--- START ---
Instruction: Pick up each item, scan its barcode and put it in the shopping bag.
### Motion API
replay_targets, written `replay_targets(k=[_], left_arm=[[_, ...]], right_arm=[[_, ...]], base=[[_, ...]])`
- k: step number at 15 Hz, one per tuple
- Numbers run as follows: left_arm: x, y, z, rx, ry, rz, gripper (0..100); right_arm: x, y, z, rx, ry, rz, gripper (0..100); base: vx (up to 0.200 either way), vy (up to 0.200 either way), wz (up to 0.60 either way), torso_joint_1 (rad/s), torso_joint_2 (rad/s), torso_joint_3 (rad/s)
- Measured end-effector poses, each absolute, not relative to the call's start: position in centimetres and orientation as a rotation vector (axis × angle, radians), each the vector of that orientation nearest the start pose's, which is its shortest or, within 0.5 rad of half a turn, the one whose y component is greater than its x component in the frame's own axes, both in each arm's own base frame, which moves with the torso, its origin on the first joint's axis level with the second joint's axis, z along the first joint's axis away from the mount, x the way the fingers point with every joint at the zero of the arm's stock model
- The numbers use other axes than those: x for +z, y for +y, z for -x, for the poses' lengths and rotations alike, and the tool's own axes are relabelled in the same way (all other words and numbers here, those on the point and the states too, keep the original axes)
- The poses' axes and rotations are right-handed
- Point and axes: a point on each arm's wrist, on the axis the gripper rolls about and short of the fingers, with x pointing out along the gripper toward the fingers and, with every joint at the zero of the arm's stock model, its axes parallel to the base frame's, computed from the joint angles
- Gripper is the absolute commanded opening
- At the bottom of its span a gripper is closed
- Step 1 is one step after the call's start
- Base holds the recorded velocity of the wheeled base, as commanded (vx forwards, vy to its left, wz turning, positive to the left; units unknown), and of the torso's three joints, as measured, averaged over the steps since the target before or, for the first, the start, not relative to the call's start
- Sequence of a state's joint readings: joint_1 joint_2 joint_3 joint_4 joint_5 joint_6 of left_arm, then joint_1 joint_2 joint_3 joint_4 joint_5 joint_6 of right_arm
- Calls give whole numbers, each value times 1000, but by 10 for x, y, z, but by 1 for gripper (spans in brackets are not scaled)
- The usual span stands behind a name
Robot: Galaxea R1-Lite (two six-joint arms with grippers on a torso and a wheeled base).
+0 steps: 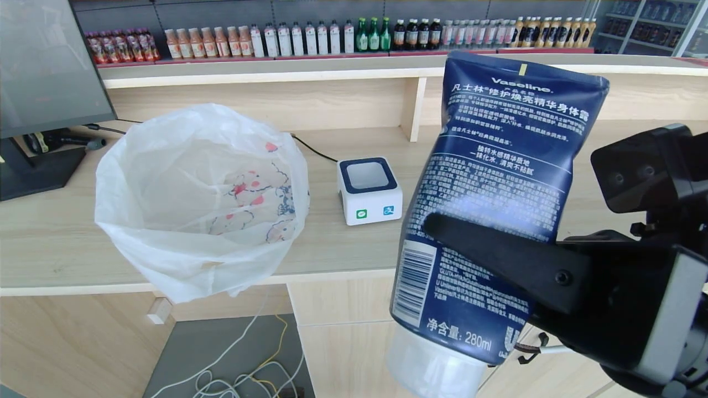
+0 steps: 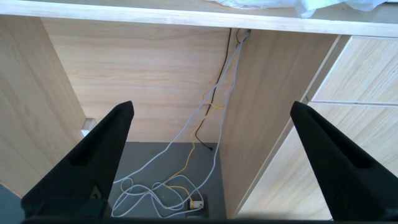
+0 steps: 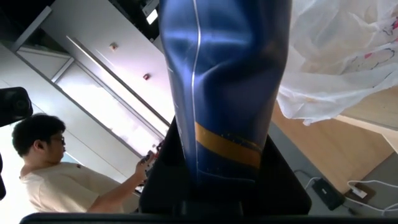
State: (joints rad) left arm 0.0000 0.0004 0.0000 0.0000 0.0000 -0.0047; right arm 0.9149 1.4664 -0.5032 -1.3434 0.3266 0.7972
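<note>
A dark blue lotion tube [image 1: 487, 204] with a clear cap at its lower end hangs in the air at the right, its barcode side facing my head camera. My right gripper [image 1: 470, 237] is shut on the tube [image 3: 217, 93] across its middle. A white shopping bag [image 1: 202, 193] stands open on the wooden counter [image 1: 55, 243] at the left. Between bag and tube sits the white barcode scanner [image 1: 369, 189] with a dark window on top. My left gripper [image 2: 211, 162] is open below the counter edge, holding nothing.
A monitor [image 1: 50, 61] stands on the counter's far left, with a cable running to the scanner. Shelves of bottles [image 1: 332, 36] line the back wall. Loose cables [image 2: 186, 180] lie on the floor under the counter.
</note>
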Motion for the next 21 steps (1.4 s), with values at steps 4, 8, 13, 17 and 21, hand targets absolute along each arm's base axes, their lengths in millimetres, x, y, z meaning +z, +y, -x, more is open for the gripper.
replay_targets(k=[4,8,13,17,21], left_arm=[[75,0,23,0,0,5,100],[75,0,23,0,0,5,100],[75,0,23,0,0,5,100],[75,0,23,0,0,5,100],[75,0,23,-1,0,3,100]], right_arm=[[229,181,-130,1309,100,-731,0],[208,173,-132,1215,21,-517,0],[181,146,-142,1051,-59,-221,0],[181,129,-137,919,-150,-83,0],[200,113,-148,662,-271,-16,0]], base=[[0,0,0,0,0,0],[0,0,0,0,0,0],[0,0,0,0,0,0],[0,0,0,0,0,0],[0,0,0,0,0,0]])
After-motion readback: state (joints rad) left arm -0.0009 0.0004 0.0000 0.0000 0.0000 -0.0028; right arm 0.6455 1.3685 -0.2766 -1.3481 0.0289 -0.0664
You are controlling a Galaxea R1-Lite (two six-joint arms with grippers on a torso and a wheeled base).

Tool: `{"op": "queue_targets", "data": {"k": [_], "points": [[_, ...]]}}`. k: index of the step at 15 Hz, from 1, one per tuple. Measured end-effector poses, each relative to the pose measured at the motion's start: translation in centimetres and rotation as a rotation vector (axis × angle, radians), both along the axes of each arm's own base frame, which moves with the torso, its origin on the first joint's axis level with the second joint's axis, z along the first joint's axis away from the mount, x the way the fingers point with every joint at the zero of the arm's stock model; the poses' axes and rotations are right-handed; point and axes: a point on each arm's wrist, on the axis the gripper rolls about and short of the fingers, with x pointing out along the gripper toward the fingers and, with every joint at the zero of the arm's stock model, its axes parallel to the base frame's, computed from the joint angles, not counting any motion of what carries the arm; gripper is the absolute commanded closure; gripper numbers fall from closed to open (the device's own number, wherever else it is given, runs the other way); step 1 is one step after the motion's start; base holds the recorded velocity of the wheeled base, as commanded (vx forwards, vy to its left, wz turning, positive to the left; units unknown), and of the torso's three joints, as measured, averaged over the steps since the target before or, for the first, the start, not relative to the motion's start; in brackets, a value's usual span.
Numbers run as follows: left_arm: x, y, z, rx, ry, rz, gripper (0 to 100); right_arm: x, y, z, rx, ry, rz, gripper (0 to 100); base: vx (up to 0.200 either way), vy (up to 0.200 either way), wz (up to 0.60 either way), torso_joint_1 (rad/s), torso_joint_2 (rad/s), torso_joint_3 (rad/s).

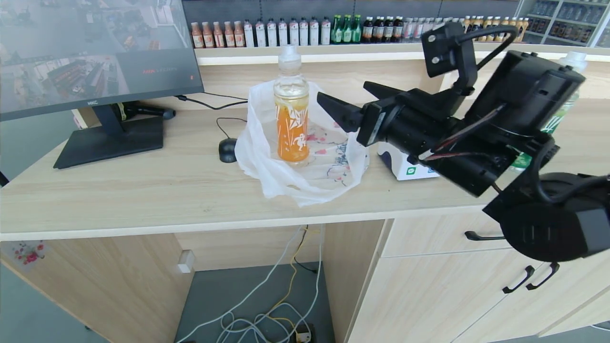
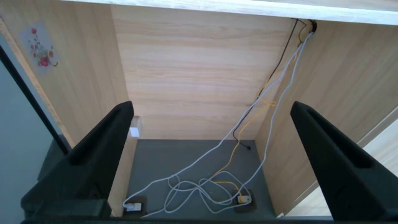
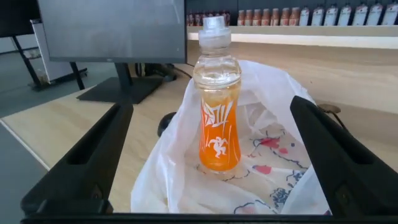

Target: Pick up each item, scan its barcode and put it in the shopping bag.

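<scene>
- The right hand is spread wide and holds nothing. It hangs above the worktop, pointing at the orange bottle and just beside it.
- That bottle stands upright inside the open shopping bag, on crumpled film rather than on bare wood. It is tall and narrow, so it probably tips easily.
- Main risk: a sideways move of the spread fingers could clip the bottle's shoulder or cap. It could then fall against the bag wall or roll out onto the worktop.
- Second risk: the bag's raised rim lies near the nearer fingertip. A finger catching the loose plastic would drag the bag, and the bottle with it.
- Farther out, a white box sits under the right forearm, and a green-labelled bottle stands behind the arm, largely hidden. Swinging the arm round for that bottle could knock it over or push the box.
- A mouse lies just beside the bag's far edge, and a dragged bag would shove it.
- The left hand is also spread and empty. It is low, facing the space under the worktop where cables hang. If raised carelessly, it could strike the worktop's edge.
</scene>
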Motion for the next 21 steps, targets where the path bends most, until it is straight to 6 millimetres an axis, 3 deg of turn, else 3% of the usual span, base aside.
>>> {"op": "queue_targets", "data": {"k": [8, 12, 18, 21], "points": [[0.0, 0.0, 0.0, 0.002, 0.001, 0.0, 0, -5.4, -4.9, -5.5, 0.08, -0.018, -0.004, 0, 0.0, 0.0, 0.0, 0.0, 0.0, 0.0], [0.0, 0.0, 0.0, 0.0, 0.0, 0.0, 0, -7.9, -6.8, -8.7, 0.03, 0.054, -0.015, 0, 0.0, 0.0, 0.0, 0.0, 0.0, 0.0], [0.0, 0.0, 0.0, -0.004, 0.0, 0.0, 0, -9.1, -7.6, -8.7, -0.059, -0.025, 0.008, 0, 0.0, 0.0, 0.0, 0.0, 0.0, 0.0], [0.0, 0.0, 0.0, -0.008, 0.0, 0.001, 0, -9.5, -8.1, -9.4, -0.073, -0.012, -0.004, 0, 0.0, -0.2, 0.0, -0.004, 0.0, 0.001]]}}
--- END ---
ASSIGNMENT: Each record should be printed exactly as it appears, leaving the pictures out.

OUTPUT FOR THIS TASK:
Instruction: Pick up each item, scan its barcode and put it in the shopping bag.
### Motion API
replay_targets, written `replay_targets(k=[_], left_arm=[[_, ...]], right_arm=[[_, ...]], base=[[_, ...]])`
- k: step number at 15 Hz, one per tuple
- Numbers run as follows: left_arm: x, y, z, rx, ry, rz, gripper (0..100); right_arm: x, y, z, rx, ry, rz, gripper (0..100); base: vx (up to 0.200 either way), vy (up to 0.200 either way), wz (up to 0.60 either way), torso_joint_1 (rad/s), torso_joint_2 (rad/s), torso_joint_3 (rad/s)
- Measured end-effector poses, each absolute, not relative to the call's start: position in centimetres and orientation as a rotation vector (axis × angle, radians), each the vector of that orientation nearest the start pose's, which is its shortest or, within 0.5 rad of half a turn, the one whose y component is greater than its x component in the frame's own axes, both in each arm's own base frame, which moves with the torso, its origin on the first joint's axis level with the second joint's axis, z along the first joint's axis away from the mount, x the way the fingers point with every joint at the zero of the arm's stock model
- The numbers use other axes than those: x for +z, y for +y, z for -x, for the poses' lengths and rotations alike, and the tool's own axes are relabelled in the same way (all other words and numbers here, those on the point and the states too, keep the original axes)
- The poses' axes and rotations are right-handed
- Point and axes: a point on each arm's wrist, on the axis the gripper rolls about and short of the fingers, with x pointing out along the gripper toward the fingers and, with every joint at the zero of the arm's stock model, its axes parallel to the base frame's, computed from the joint angles
- Gripper is the absolute commanded opening
- At the bottom of its span a gripper is closed
- Step 1 is one step after the call's start
- Base holds the recorded velocity of the wheeled base, as commanded (vx forwards, vy to its left, wz turning, positive to the left; units unknown), and of the torso's three joints, as measured, averaged over the steps since the target before or, for the first, the start, not relative to the call's start
- Sequence of a state's joint readings: joint_1 joint_2 joint_3 joint_4 joint_5 joint_6 of left_arm, then joint_1 joint_2 joint_3 joint_4 joint_5 joint_6 of right_arm
- Calls give whole numbers, each value times 1000, but by 10 for x, y, z, but by 1 for gripper (spans in brackets are not scaled)
- The usual span stands behind a name
Robot: Galaxea R1-Lite (two six-joint arms with grippers on a torso and a wheeled base).
+0 steps: 
+0 steps: 
+0 steps: 
State: (joints rad) left arm 0.0000 0.0004 0.0000 0.0000 0.0000 -0.0047; right arm 0.9149 1.4664 -0.5032 -1.3434 0.3266 0.7972
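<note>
A dark blue lotion tube [image 1: 487, 204] with a clear cap at its lower end hangs in the air at the right, its barcode side facing my head camera. My right gripper [image 1: 470, 237] is shut on the tube [image 3: 217, 93] across its middle. A white shopping bag [image 1: 202, 193] stands open on the wooden counter [image 1: 55, 243] at the left. Between bag and tube sits the white barcode scanner [image 1: 369, 189] with a dark window on top. My left gripper [image 2: 211, 162] is open below the counter edge, holding nothing.
A monitor [image 1: 50, 61] stands on the counter's far left, with a cable running to the scanner. Shelves of bottles [image 1: 332, 36] line the back wall. Loose cables [image 2: 186, 180] lie on the floor under the counter.
</note>
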Motion for the next 21 steps (1.4 s), with values at steps 4, 8, 13, 17 and 21, hand targets absolute along each arm's base axes, their lengths in millimetres, x, y, z meaning +z, +y, -x, more is open for the gripper.
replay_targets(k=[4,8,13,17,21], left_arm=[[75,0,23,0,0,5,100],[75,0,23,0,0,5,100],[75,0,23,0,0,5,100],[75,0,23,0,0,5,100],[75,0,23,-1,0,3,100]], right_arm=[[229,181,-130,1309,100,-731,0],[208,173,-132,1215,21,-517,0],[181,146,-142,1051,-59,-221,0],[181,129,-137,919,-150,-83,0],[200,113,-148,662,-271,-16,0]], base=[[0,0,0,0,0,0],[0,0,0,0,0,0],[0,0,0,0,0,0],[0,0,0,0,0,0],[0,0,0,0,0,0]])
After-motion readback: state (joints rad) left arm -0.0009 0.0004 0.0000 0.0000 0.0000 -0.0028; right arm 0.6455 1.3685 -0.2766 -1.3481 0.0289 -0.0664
You are controlling a Galaxea R1-Lite (two six-joint arms with grippers on a torso and a wheeled base).

Tool: `{"op": "queue_targets", "data": {"k": [_], "points": [[_, ...]]}}`. k: index of the step at 15 Hz, from 1, one per tuple. Measured end-effector poses, each relative to the pose measured at the motion's start: translation in centimetres and rotation as a rotation vector (axis × angle, radians), both along the axes of each arm's own base frame, which moves with the torso, its origin on the first joint's axis level with the second joint's axis, z along the first joint's axis away from the mount, x the way the fingers point with every joint at the zero of the arm's stock model; the poses' axes and rotations are right-handed; point and axes: a point on each arm's wrist, on the axis the gripper rolls about and short of the fingers, with x pointing out along the gripper toward the fingers and, with every joint at the zero of the arm's stock model, its axes parallel to the base frame's, computed from the joint angles, not counting any motion of what carries the arm; gripper is the absolute commanded closure; gripper numbers fall from closed to open (the device's own number, wherever else it is given, runs the other way); step 1 is one step after the motion's start; base holds the recorded velocity of the wheeled base, as commanded (vx forwards, vy to its left, wz turning, positive to the left; units unknown), and of the torso's three joints, as measured, averaged over the steps since the target before or, for the first, the start, not relative to the motion's start; in brackets, a value's usual span.
Numbers run as follows: left_arm: x, y, z, rx, ry, rz, gripper (0 to 100); right_arm: x, y, z, rx, ry, rz, gripper (0 to 100); base: vx (up to 0.200 either way), vy (up to 0.200 either way), wz (up to 0.60 either way), torso_joint_1 (rad/s), torso_joint_2 (rad/s), torso_joint_3 (rad/s).


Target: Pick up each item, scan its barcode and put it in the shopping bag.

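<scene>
- The right hand is spread wide and holds nothing. It hangs above the worktop, pointing at the orange bottle and just beside it.
- That bottle stands upright inside the open shopping bag, on crumpled film rather than on bare wood. It is tall and narrow, so it probably tips easily.
- Main risk: a sideways move of the spread fingers could clip the bottle's shoulder or cap. It could then fall against the bag wall or roll out onto the worktop.
- Second risk: the bag's raised rim lies near the nearer fingertip. A finger catching the loose plastic would drag the bag, and the bottle with it.
- Farther out, a white box sits under the right forearm, and a green-labelled bottle stands behind the arm, largely hidden. Swinging the arm round for that bottle could knock it over or push the box.
- A mouse lies just beside the bag's far edge, and a dragged bag would shove it.
- The left hand is also spread and empty. It is low, facing the space under the worktop where cables hang. If raised carelessly, it could strike the worktop's edge.
</scene>
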Motion for the next 21 steps, targets where the path bends most, until it is straight to 6 millimetres an axis, 3 deg of turn, else 3% of the usual span, base aside.
>>> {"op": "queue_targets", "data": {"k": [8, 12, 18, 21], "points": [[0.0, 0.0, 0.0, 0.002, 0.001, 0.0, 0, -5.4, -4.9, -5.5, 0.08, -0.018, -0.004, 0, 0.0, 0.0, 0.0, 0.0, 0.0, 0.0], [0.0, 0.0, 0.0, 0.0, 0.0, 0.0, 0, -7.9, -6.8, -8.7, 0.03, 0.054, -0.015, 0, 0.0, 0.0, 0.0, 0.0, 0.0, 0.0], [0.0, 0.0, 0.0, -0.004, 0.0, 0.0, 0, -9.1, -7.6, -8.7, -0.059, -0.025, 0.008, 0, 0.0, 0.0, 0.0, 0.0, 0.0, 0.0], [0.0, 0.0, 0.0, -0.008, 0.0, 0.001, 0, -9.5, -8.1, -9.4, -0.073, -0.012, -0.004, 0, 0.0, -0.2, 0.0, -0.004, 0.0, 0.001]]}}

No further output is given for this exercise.